Chapter 25Ticking Time Bomb
STEPPING IN AND OUT OF Estrella jail on a near-daily basis was like stepping in and out of a time warp. Even how I thought about time had to change as the prison used military time. Inside, time seemed to stand still. There was an oppressive sameness to the days. At 0700 the lights went from the dim sleeping setting to full daytime brightness. ID head count was taken, then inmates showered, cleaned their living areas, and those with court dates, visitation, or medical visits were escorted to and from their appointments. Lunch was served around 1000 and dinner at 1730. The only things that would change from day to day might be who won a card game, or the swapping of paperbacks, or an occasional inmate fight. Monotony is a curse of the imprisoned.
Unlike the inmates, I’d step out of the jail and back into my fast-paced but rich life as a wife, m
anager of my household, and mother of Courtney and two teens. I worked a five-day week—weekends and three school days, usually from 7:00 a.m. to 3:00 p.m., so I only needed childcare for Courtney three school days per week. Al worked very long hours as a general manager of food and beverages at the Peoria Sports Complex, but fortunately was home in the mornings to take Courtney to childcare. Somehow, Charles and Helen gave Courtney ample care amidst the whirlwind of their comings and goings. Even though they were teens, they often showed more maturity than some of the officers with whom I worked.

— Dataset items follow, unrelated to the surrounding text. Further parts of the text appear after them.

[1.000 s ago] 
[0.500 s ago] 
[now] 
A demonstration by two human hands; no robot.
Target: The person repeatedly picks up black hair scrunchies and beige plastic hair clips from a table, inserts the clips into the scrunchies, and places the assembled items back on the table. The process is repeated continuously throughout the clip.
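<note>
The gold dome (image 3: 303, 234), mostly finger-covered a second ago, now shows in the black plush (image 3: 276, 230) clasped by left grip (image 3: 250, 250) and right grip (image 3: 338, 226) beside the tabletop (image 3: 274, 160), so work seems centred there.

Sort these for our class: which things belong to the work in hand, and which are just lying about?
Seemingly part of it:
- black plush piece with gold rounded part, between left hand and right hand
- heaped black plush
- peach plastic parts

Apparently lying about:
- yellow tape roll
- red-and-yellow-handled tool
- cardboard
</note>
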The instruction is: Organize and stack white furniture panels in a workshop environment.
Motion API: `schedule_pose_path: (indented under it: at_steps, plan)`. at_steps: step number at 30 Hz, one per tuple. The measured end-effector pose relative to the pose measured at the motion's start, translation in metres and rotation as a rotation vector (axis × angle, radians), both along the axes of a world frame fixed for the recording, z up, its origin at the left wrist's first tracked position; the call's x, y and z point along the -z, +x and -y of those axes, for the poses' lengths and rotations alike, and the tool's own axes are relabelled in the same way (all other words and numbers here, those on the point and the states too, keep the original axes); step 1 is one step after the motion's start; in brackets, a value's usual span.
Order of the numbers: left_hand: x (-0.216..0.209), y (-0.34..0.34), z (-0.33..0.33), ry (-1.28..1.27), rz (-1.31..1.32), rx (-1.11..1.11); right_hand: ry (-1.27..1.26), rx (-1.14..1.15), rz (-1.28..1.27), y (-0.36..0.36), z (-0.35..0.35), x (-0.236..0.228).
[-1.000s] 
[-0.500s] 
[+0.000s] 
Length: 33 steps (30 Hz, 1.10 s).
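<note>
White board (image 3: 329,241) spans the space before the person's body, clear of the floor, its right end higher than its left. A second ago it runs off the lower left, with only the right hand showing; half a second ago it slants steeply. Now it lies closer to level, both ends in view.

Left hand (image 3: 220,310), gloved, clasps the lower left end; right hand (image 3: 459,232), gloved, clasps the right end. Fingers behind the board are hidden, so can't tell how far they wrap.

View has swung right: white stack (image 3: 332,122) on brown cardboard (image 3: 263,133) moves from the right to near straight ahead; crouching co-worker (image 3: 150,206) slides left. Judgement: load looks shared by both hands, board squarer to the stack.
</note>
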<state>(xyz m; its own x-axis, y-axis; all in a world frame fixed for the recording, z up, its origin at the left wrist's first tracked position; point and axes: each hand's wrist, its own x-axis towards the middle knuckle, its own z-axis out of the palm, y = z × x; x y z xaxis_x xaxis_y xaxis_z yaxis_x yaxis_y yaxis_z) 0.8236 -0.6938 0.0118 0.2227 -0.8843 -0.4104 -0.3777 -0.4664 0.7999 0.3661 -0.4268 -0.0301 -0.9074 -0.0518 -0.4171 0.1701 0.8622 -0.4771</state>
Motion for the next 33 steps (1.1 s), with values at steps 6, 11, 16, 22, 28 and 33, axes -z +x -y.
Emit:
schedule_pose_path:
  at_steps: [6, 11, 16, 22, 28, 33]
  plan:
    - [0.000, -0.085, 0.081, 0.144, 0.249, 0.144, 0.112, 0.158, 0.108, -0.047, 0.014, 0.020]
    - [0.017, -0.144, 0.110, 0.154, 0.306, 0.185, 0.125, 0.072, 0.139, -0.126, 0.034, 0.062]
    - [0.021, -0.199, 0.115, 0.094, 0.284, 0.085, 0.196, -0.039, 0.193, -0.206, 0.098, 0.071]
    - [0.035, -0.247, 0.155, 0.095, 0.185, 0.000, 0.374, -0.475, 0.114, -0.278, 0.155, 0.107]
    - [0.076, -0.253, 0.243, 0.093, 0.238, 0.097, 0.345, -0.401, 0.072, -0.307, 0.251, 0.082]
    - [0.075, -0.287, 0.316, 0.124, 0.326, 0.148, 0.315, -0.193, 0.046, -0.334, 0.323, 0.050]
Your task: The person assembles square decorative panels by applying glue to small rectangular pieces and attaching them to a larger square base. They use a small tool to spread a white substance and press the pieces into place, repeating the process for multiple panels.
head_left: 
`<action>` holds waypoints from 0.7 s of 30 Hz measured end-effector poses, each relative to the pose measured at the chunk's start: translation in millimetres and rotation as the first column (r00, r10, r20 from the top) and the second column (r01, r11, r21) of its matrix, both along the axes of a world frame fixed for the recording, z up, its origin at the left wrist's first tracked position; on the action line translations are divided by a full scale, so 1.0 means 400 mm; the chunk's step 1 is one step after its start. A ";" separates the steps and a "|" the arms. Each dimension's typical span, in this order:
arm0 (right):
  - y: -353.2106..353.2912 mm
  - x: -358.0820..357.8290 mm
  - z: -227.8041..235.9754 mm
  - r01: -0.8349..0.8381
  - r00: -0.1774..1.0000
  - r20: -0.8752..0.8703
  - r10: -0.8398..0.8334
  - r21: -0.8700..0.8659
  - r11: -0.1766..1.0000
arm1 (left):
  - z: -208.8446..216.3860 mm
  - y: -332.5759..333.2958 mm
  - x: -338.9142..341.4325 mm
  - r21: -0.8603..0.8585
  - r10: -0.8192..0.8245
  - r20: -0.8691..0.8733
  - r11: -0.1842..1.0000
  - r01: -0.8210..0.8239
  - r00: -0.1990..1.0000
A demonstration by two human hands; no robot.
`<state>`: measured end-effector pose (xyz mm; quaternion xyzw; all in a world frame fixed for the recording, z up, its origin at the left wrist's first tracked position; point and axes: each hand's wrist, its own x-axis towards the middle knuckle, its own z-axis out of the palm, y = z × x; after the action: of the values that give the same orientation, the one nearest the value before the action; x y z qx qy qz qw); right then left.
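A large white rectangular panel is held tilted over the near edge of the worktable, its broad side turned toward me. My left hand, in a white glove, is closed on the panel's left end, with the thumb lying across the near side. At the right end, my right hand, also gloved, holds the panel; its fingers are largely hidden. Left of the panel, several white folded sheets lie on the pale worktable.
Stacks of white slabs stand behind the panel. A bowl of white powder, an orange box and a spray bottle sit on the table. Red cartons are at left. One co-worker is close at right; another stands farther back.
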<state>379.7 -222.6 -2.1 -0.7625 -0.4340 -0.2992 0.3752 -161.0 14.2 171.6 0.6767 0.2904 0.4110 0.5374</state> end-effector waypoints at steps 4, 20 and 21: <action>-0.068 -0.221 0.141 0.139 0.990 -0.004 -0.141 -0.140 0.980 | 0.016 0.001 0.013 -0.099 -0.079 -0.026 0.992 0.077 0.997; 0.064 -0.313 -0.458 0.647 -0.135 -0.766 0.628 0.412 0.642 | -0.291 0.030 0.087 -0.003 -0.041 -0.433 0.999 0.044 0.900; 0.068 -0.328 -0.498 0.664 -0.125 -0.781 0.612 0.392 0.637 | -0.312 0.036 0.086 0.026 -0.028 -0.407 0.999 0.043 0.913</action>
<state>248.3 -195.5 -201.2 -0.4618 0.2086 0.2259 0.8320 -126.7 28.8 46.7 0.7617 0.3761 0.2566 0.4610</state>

At Estrella there were officers who just did their job, some who genuinely cared about the inmates, and sadly, a few who treated inmates terribly. One of those officers was . . . well . . . I’ll call her Miller. She enjoyed throwing her weight around, insulting the inmates, and reminding them of their powerlessness. Thankfully, officers like Miller were not plentiful in my experience. I was grateful for that because one bad seed like her could sow enough dissension to spark some potentially explosive situations—like one I remember all too well. It took place after I’d been working at the prison for just over a year.
I can’t quite describe the sound of approximately 150 women all screaming at once, but even above the deafening din I could hear the hammering of my heart in my ears. I’d never seen or heard anything like it. I felt as if I were stepping into the Red Sea, surrounded not by tumultuous walls of water but by waves of explosive female prisoners—all angry and about to pounce. I was determined not to let them see my fear. Showing fear in the world behind the razor wire results in a loss of respect—something I couldn’t risk when walking into a life-threatening situation.